Since the invention of videotape, law enforcement across the developed world has fallen prey to the same folly: If you install enough security cameras, criminals won’t do bad things because they’ll know the cops are watching. The trouble with that view is that it ain’t so, as anybody who’s spent time in a British rail station late at night will attest—security cams are everywhere and so are aggressive hoodlums. The presence of cameras doesn’t deter them. Criminals don’t mind being seen doing bad things if they believe, as they often do correctly, that it’ll take the cops forever to track them down, if they ever do at all.
We were therefore saddened to learn that Chicago has invested some undisclosed but no doubt enormous sum on thousands of high-tech surveillance cameras, to be installed all over the city. We find the idea of donut-eating cops peering at us from behind a desk somewhere creepy. But we’d tolerate the idea if it actually cut crime. It won’t. Surveillance is a tool, and often not an effective one, for catching a bad guy after he’s committed a crime. It does virtually nothing to stop him from committing it—and stopping it is what the Chicago Police Department can’t seem to do right now.

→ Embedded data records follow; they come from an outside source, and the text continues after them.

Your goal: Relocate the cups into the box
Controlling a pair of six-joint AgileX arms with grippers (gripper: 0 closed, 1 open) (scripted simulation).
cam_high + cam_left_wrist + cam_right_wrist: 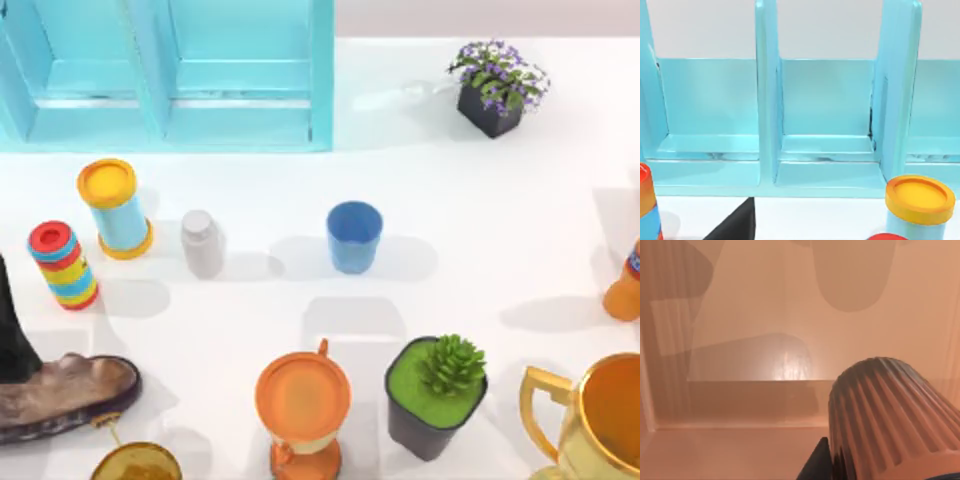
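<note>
Now the ribbed cup point(890, 420), pinkish-brown and tapered, looms at the lower right of the right wrist view against peach walls, so I judge it is inside the box point(740, 405), ready for release. The right gripper point(816, 464) is a dark sliver beside it, and I cannot tell whether it grips. Centre frame in the top view, the plain blue cup point(354, 236) stands upright awaiting its turn, while the left gripper point(737, 225) sits parked facing the blue shelf point(767, 100), state unreadable.
</note>
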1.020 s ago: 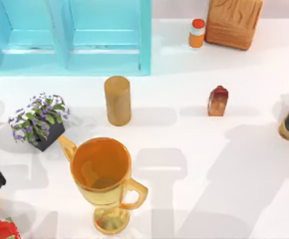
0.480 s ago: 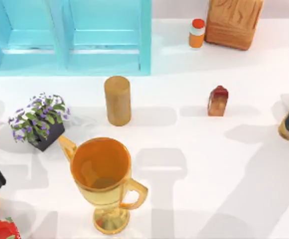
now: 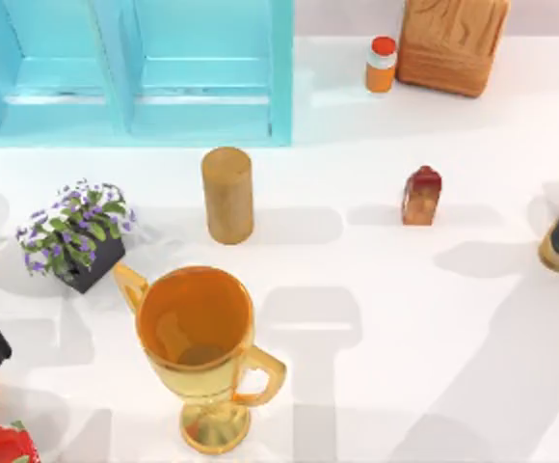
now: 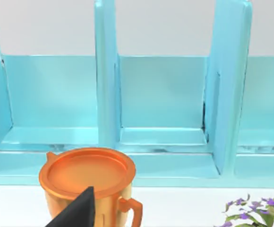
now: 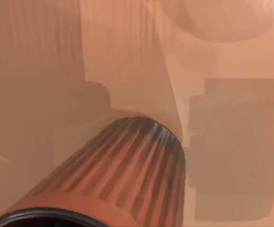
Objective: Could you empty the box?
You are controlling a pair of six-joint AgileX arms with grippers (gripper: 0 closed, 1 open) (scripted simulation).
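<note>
A gold trophy cup stood near the front of the white surface, a potted purple flower to its left and a tan cylinder behind it. A small red bottle stood mid-surface, an orange-capped bottle beside the turquoise shelf.
</note>
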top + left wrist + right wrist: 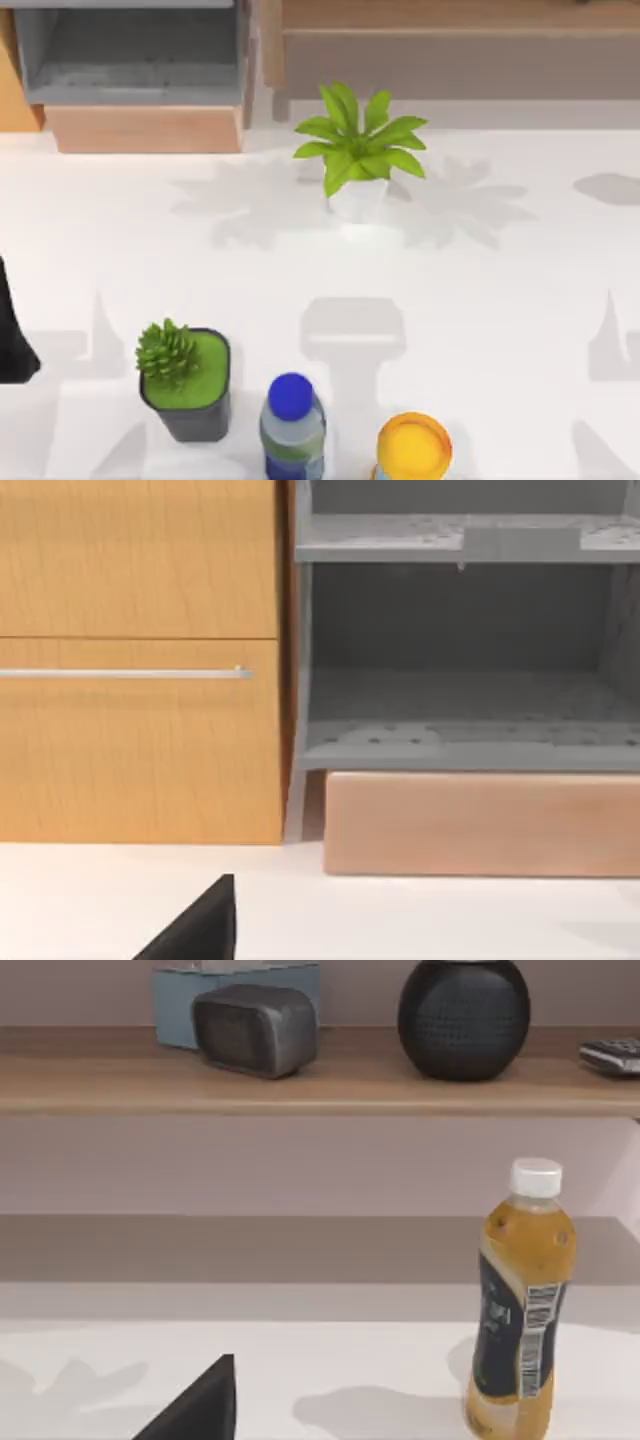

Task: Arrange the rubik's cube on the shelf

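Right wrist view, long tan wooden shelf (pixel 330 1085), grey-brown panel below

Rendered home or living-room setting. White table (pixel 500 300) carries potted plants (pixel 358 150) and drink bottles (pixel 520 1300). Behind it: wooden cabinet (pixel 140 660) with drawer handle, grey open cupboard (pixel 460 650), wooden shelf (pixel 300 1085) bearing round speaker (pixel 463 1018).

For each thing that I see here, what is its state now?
leafy plant: upright in white pot
succulent: upright in dark pot
blue-capped bottle: standing, capped
tea bottle: standing, capped
shelf: holds a speaker, a small grey box
grey compartment: open front
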`<state>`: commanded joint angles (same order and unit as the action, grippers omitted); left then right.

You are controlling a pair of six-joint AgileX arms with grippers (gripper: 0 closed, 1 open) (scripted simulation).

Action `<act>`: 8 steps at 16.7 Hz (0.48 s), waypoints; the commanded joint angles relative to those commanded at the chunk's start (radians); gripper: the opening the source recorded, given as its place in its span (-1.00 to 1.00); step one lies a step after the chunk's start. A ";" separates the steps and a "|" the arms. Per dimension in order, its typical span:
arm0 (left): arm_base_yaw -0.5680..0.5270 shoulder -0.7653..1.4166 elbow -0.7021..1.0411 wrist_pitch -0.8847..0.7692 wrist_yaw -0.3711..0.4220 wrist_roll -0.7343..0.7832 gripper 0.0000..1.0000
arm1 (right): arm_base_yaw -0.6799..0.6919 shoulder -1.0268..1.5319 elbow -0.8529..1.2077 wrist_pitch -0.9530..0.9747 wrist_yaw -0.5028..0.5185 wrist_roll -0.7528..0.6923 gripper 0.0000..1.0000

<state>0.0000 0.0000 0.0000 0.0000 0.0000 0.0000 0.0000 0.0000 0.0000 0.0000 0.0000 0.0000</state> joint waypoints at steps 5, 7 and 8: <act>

“The idea,” says Eddie Johnson, Chicago’s police superintendent, “is to put technology in the hands of the officer. Sometimes we arrive in time to see the guy still shooting.”
Well, if you’re the guy getting shot, it’s not much comfort to know the cops saw it. The Scrapbook tries to avoid nostalgia, but sometimes we can’t help longing for the old days—when cops patrolled their beats on foot, hoodlums feared the men in blue, and you could walk the streets without feeling spied on.